Dirty Dancing With The Devil

You know what? I feel a bit bad for poor old Satan really, he's got the worst reputation. People think he's all fire, brimstone and torturing souls after death (god, people can be so dramatic!), but I reckon he's not half bad. On Thursday night I had a wonderful dining experience with Lucifer himself (or 'Lucie', as I like to call him...we're on a first name basis you see), where I was tantalized by whimsy, great food and even better vodka.
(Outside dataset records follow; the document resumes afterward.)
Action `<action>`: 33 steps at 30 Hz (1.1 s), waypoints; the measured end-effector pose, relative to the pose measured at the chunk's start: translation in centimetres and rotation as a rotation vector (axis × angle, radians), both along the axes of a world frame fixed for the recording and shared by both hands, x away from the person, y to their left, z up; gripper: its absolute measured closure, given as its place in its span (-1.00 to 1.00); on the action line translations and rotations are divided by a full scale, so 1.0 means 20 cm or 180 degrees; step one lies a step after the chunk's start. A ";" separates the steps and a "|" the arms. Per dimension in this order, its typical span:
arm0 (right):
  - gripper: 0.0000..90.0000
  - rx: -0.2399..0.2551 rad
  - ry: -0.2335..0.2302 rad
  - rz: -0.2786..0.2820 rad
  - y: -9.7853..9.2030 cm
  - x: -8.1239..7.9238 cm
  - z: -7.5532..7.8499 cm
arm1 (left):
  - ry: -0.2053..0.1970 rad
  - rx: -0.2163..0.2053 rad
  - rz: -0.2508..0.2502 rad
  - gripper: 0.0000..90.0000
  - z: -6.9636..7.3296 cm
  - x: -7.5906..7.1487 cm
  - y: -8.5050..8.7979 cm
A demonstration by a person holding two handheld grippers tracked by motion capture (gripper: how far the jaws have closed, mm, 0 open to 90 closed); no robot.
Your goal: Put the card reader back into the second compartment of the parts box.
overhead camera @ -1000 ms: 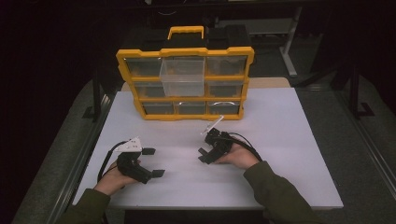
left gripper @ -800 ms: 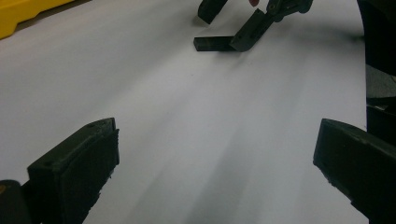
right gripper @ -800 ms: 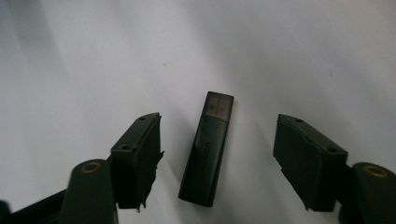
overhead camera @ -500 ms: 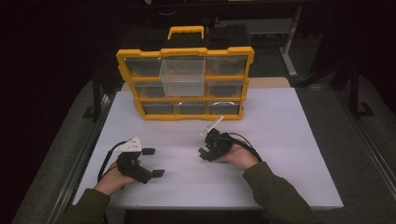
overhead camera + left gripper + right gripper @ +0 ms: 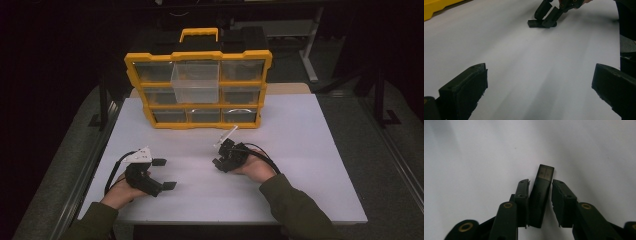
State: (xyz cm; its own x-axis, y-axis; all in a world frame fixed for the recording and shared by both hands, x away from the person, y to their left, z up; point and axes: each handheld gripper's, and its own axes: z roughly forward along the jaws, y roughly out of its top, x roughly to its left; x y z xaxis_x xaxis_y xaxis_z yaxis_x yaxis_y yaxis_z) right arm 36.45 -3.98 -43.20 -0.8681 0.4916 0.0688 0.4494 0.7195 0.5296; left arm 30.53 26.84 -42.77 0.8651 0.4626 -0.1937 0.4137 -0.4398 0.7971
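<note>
Centrally, low in the right gripper view, a small black USB stick (image 5: 541, 195) lies on the white table (image 5: 310, 150) between the right tongs (image 5: 540, 183); one jaw touches its side, the other stands a hair off, so they look not quite pinched on it. Left of centre in the high view, the left tongs (image 5: 164, 174) rest spread wide. Toward the top of that view stands a yellow organizer case (image 5: 198, 90) with clear drawers; one clear drawer (image 5: 195, 81) juts out, its contents too dim to make out.
</note>
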 end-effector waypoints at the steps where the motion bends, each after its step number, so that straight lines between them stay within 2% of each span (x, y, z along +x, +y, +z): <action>1: 0.50 -0.0004 -0.0006 0.0004 0.00 0.00 0.00 | 0.0002 -0.0001 0.0002 -1.00 0.00 0.00 0.00; 8: 0.54 -0.0066 -0.0097 -0.0015 0.01 -0.02 0.00 | -0.0001 0.0004 0.0000 -1.00 0.00 0.00 0.00; 23: 0.61 -0.0092 -0.0098 -0.0034 0.01 -0.02 0.00 | -0.0009 0.0010 -0.0005 -1.00 0.00 0.00 0.00; 33: 0.61 -0.0037 -0.0088 -0.0019 -0.01 -0.01 0.01 | -0.0011 0.0003 0.0000 -1.00 0.00 0.00 0.00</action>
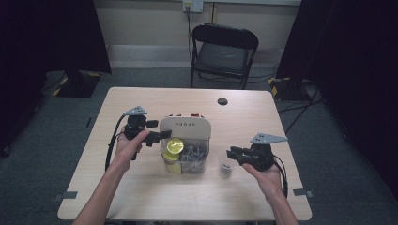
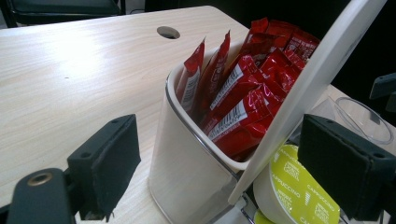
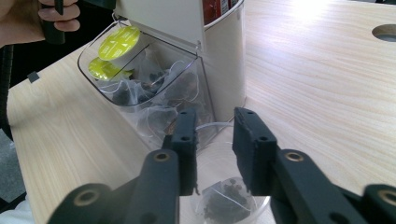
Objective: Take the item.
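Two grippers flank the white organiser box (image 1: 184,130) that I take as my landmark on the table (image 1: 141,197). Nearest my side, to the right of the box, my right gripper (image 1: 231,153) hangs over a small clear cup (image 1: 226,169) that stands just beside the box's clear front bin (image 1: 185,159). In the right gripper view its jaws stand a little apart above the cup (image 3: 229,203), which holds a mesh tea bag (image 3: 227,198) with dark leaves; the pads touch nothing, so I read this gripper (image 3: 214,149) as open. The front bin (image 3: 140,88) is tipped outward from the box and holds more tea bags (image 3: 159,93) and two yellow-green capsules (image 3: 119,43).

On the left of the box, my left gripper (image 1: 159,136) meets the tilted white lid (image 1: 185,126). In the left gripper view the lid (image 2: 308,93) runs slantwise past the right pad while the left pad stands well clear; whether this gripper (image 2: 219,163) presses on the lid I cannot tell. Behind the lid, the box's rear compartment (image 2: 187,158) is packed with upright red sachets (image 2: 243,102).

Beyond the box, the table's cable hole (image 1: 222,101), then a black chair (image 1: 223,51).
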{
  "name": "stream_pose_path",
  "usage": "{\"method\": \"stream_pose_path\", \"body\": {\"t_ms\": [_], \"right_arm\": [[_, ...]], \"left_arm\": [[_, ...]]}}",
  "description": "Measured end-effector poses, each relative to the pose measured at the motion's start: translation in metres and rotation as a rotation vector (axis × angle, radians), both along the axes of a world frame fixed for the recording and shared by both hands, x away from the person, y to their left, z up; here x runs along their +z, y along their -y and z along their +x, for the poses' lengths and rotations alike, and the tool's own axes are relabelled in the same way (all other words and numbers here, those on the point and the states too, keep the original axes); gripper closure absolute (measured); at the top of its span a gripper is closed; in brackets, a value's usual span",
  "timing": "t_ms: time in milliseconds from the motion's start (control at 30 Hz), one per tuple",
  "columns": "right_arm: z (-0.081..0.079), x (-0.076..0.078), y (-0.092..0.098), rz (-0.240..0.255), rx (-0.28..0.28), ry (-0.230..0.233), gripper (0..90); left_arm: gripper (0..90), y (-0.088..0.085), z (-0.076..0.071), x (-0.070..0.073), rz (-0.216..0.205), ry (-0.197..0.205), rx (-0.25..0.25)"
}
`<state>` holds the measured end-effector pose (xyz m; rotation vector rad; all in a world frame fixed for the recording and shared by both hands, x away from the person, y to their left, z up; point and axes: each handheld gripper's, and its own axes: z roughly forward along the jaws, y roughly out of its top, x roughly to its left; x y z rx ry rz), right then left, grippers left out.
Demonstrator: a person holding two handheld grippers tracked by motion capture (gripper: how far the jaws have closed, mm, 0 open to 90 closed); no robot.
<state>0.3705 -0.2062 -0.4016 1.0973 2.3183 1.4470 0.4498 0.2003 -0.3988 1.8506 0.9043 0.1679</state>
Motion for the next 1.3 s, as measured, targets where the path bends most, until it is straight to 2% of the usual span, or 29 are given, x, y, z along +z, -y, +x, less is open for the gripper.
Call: {"method": "stream_pose_path", "body": {"t_ms": [233, 433, 467, 633, 667, 800, 867, 933, 967, 1067, 1233, 1300], "right_arm": [[0.0, 0.001, 0.004, 0.007, -0.021, 0.001, 66.2], [-0.006, 0.003, 0.016, 0.009, -0.05, 0.009, 63.7], [-0.009, 0.0, 0.024, 0.004, -0.069, 0.005, 61.9], [-0.015, -0.01, 0.037, -0.017, -0.108, -0.015, 56.9], [-0.018, -0.017, 0.045, -0.033, -0.126, -0.026, 54.4], [-0.02, -0.026, 0.051, -0.058, -0.154, -0.04, 47.6], [-0.022, -0.04, 0.056, -0.093, -0.181, -0.065, 41.9], [-0.022, -0.051, 0.058, -0.119, -0.196, -0.091, 39.2], [-0.022, -0.051, 0.058, -0.119, -0.196, -0.091, 39.2], [-0.018, -0.07, 0.059, -0.189, -0.219, -0.136, 34.6], [-0.013, -0.076, 0.059, -0.221, -0.25, -0.143, 30.6], [-0.01, -0.082, 0.059, -0.255, -0.277, -0.146, 27.7]], "left_arm": [[12.7, 0.0, 0.0, 0.0, 0.004, -0.003, 0.0], [13.0, 0.0, 0.0, -0.001, 0.0, -0.004, -0.001], [13.0, 0.0, 0.0, -0.001, -0.003, -0.007, -0.001], [14.4, 0.0, -0.001, 0.0, 0.006, -0.008, 0.003], [14.6, 0.0, -0.001, 0.0, 0.003, -0.007, 0.002], [14.9, 0.0, -0.002, 0.0, 0.004, -0.007, 0.003], [15.2, -0.002, -0.002, 0.001, -0.003, -0.005, 0.008], [15.3, -0.003, -0.003, 0.002, -0.003, -0.005, 0.011], [15.3, -0.004, -0.003, 0.002, -0.004, -0.006, 0.016], [16.3, -0.008, -0.005, 0.005, -0.016, 0.0, 0.024], [17.1, -0.018, -0.006, 0.008, -0.04, 0.004, 0.031], [18.2, -0.024, -0.007, 0.009, -0.041, 0.004, 0.036]]}}
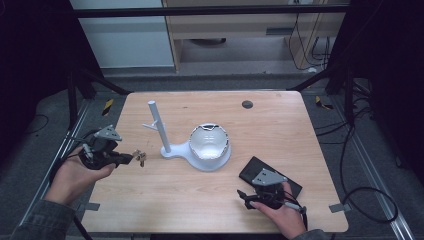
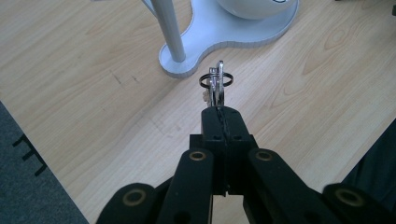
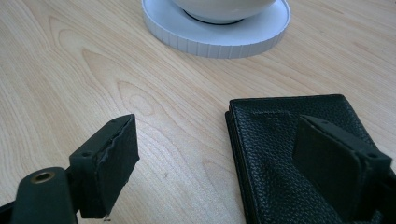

I am, of course, talking about Brunswick Streets 'Naked For Satan', the Spanish style pintxos restaurant. Pintxos are delectable morsels of food usually served on bread with toothpicks available both hot and cold. It really is the perfect way to eat, you have one hand free for eating, one hand free for drinking and if you can resist either if those for a few minutes, a mouth free for happy chatter. Naked for Satan has a great fit out going on, with tables for groups, stools for couples, and couches and benches for everyone else in between. As well as this, the mood lighting, iron work surrounds and crazy chandeliers create a rather temptuous and seductive atmosphere. The name of this restaurant originates from the Russian Leon Satanovich who, during the depression, turned the Brunswick street warehouse into a place where he could create vodka stills. The story goes that during the scorching Melbourne summers he would work in just his underwear in order to keep cool and those who were endeavouring to assist him would use the code phrase 'lets get naked for Satan'. Naked for Satan definitely does justice to the old warehouse's history with vodka, producing scrumptious infusions like lychee and ginger, watermelon and mint, opium and rose and, perhaps for the not so faint hearted, the 'naked bitch chilli and cherry'. The food is also great, you may have things like cream cheese, beetroot and walnuts, baby potato and taleggio, traditional tortilla or capsicum, eggplant and coriander all stuffed on to a small mouth appropriate sized piece if bread. And as they're all only two dollars (or one dollar Sunday through to Wednesday-winning!) you can stuff your face until you feel like the epitome of a seven deadly sin-gluttony!

So go on, don't be shy. Take your clothes off and get Naked for Satan...I promise you, it's much more fun on the dark side.